WHEN:
Friday, 26 October 2018, 7pm
WHERE:
Ukrainian Cultural Centre, 154 Holland Park Ave, London W11 4UH
Admission:
Free with registration here
As part of its Informal Talks series, The British Ukrainian Aid is hosting Margo Gontar, co-founder of the fact-checking website StopFake.org and presenter of its weekly TV show, StopFakeNews.
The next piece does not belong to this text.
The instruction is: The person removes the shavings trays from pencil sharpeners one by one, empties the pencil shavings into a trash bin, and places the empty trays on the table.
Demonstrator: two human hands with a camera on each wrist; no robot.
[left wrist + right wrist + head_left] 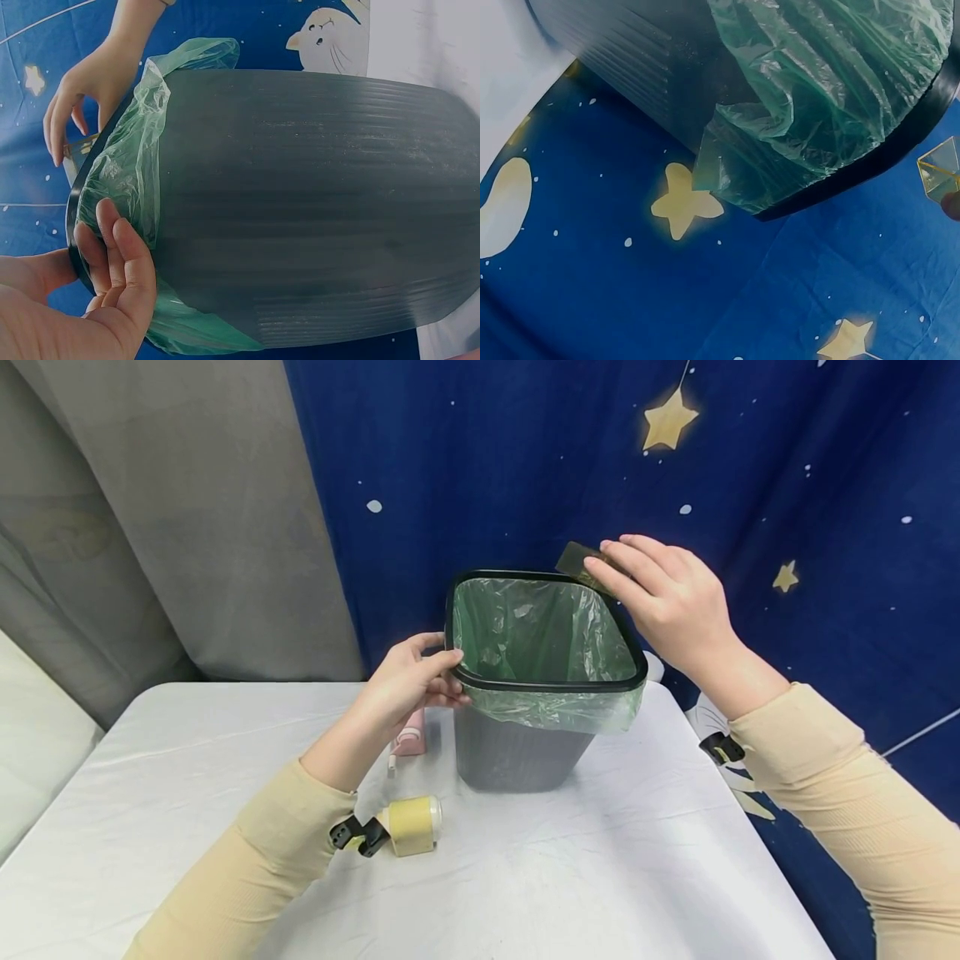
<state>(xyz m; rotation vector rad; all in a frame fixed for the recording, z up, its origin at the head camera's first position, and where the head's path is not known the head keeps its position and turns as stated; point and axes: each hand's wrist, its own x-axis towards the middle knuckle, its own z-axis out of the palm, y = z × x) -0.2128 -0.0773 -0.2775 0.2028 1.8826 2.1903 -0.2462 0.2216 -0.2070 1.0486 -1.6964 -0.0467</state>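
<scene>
A grey trash can [517, 747] stands upright on the table, lined with a green plastic bag [540, 627] folded over its black rim [555, 687]. My left hand [408, 681] grips the rim at the near left corner, thumb on top and fingers against the bag outside, as the left wrist view shows. Above the far right part of the rim, my right hand [675, 602] holds a small see-through box [576, 560] with gold-coloured edges. In the right wrist view, one fingertip shows at the corner of the box [939, 166].
A yellow-wrapped cylinder [412, 825] lies on the white tablecloth [525, 877] beside the left wrist. Behind the left hand is a pink object [411, 733], partly hidden. A blue star-patterned curtain [487, 460] hangs right behind the trash can, with a grey curtain [210, 527] to the left.
</scene>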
Listed by Kyiv Post 2017 as one of the winners of Ukraine’s Top 30 Under 30 award for young leaders, Margo is among pioneering journalists in combating false news and propaganda.
Amongst other topics, including the latest fake campaigns against Ukrainian Church receiving the tomos, Margo will present “Fakes Debunked by the StopFake Project between 2014-2017: Narratives and Sources”. This analysis includes the results of research conducted by StopFake based on archived data of debunked messages from Russian media.
Of course, we are also aiming for a lively chat with the guest on combatting the disinformation campaign by Russian media and the fake news trend in general.
About Margo:
Margo has spent almost 15 years in media industry, and is currently focusing on propaganda, fakes, weaponization of media and its direct influence on global democratic processes and institutions, as well as such phenomena as ‘post-truth’ and ‘post-truth society’.
She has been a keynote speaker at a number of international media and politics related events such as Brussels Forum in March, 2018, ‘International Democracy day’ at European Parliament in Brussels, Belgium, in September, 2017, Digital Disinformation Forum at Stanford, USA, in June 2017, ‘EU Eastern Partnership: Battlefield of Information War’ discussion at Swedish Parliament in Stockholm in May, 2017, Warsaw Security Forum in Warsaw in October 2016, News Impact Summit in Helsinki in September 2016, Discussion on Digital Disruption in Ukraine at Legatum Institute in London in July 2015, and at Cambridge conference “Ukraine and the Global Information War” in October, 2014 among others.
Margo contributed her comments to The New York Times, RFE/RL, The Guardian, Vice News, Euronews, DW, YLE, NiemanLab, ARD and more.
About StopFake:
The 2016 U.S. presidential election and the U.K. Brexit referendum brought the phrases “post-truth’” and “fake news” into the global vocabulary. But while the West has only just declared war against propaganda and lies, Ukrainian journalists have been fighting on the front lines against falsehood before much of the world realized the dangers of disinformation.
When Russia invaded eastern Ukraine and illegally annexed Crimea in 2014, instructors and students of the Kyiv Mohyla Academy Journalism School launched a project to track and debunk false news about Ukraine and the 2014 EuroMaidan Revolution. Much of the nonsense emanated from Russia.
Since then, StopFake.org has grown into a fact-checking platform in 13 languages and acquired a huge body of knowledge about Kremlin propaganda that other nations can learn from. Today, StopFake.org deals with anti-Ukrainian falsehood coming not only from Russia, but from foreign media too, such as when the British newspaper The Independent ranked Kyiv as the most dangerous city in the world, or The New York Times claimed that Ukraine had supplied missile engines to North Korea.
Every month Gontar and her team spend hundreds of hours reading and watching news in Russian and foreign media outlets. Not only do they track, translate and debunk fake news, but they also study the effects of propaganda and teach others how to identify hoaxes.